• _Work request_:
Everything in the listing below except the pictures should be reproduced exactly.

• _Data_:
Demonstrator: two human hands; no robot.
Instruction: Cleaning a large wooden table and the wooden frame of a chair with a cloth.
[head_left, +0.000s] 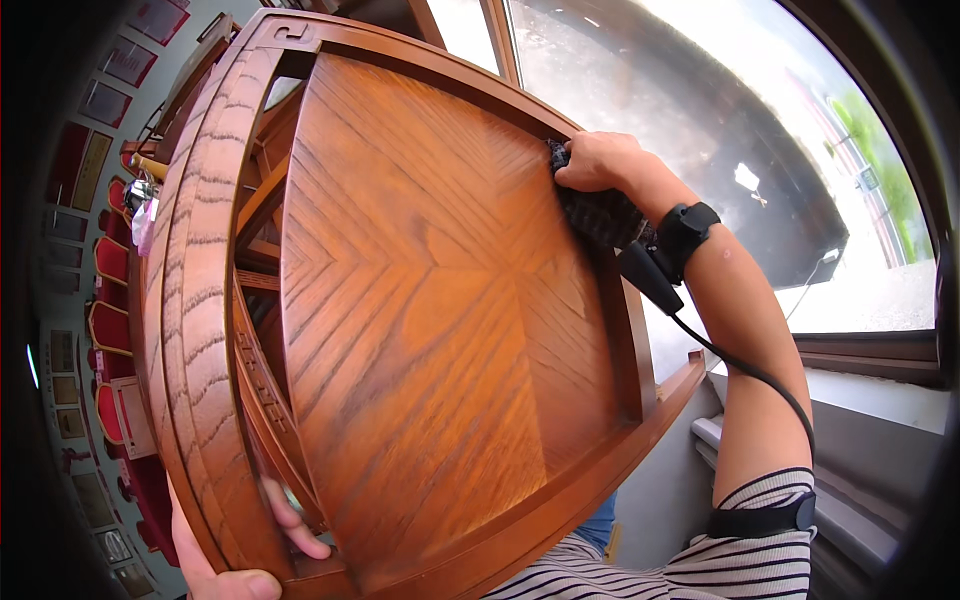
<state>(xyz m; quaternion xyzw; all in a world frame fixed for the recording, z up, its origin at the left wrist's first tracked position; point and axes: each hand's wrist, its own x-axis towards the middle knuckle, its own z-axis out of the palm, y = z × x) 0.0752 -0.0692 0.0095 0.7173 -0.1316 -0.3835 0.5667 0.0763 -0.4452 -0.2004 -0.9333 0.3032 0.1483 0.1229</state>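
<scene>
Close in front of me, a brown wooden furniture piece stands tilted, its veneered panel (420, 300) patterned with chevron grain. Around the panel runs a wooden frame (199, 300) with a carved corner at the top left and a gap along the left side. My left hand (244, 583) grips the frame's lower left corner, thumb outside and fingers through the gap. At the panel's upper right edge, my right hand (604, 161) presses a dark checked cloth (600, 214) into the corner by the frame. Part of the cloth is hidden under the hand.
A black strap device (686, 232) with a cable (739, 364) is on my right wrist. Beyond lies a window (750, 150) with a sill (870, 360). Red chairs (111, 326) line the far left, near framed pictures (81, 165) on a wall.
</scene>
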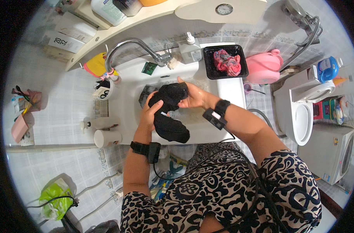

• _Answer to this problem_:
Demonstrator: two human hands; no robot.
Instruction: Cleaning a large wooden table and the wooden frame of a chair with a cloth.
[head_left, +0.000s] 
<state>(xyz m; quaternion xyzw; all in a world frame fixed for the recording, z up, its origin at the left wrist's first tracked position; point and axes: each hand's wrist, its own x-axis towards the middle knuckle, its own z-axis out of the palm, y = z × x) 0.0752 -0.0692 0.0095 0.7173 -0.1316 -0.3835 0.5667 0.0763 -0.4452 -0.2004 -0.9333 0.3032 0.1483 0.1229</state>
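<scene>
Close in front of me, a brown wooden furniture piece stands tilted, its veneered panel (420, 300) patterned with chevron grain. Around the panel runs a wooden frame (199, 300) with a carved corner at the top left and a gap along the left side. My left hand (244, 583) grips the frame's lower left corner, thumb outside and fingers through the gap. At the panel's upper right edge, my right hand (604, 161) presses a dark checked cloth (600, 214) into the corner by the frame. Part of the cloth is hidden under the hand.
A black strap device (686, 232) with a cable (739, 364) is on my right wrist. Beyond lies a window (750, 150) with a sill (870, 360). Red chairs (111, 326) line the far left, near framed pictures (81, 165) on a wall.
</scene>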

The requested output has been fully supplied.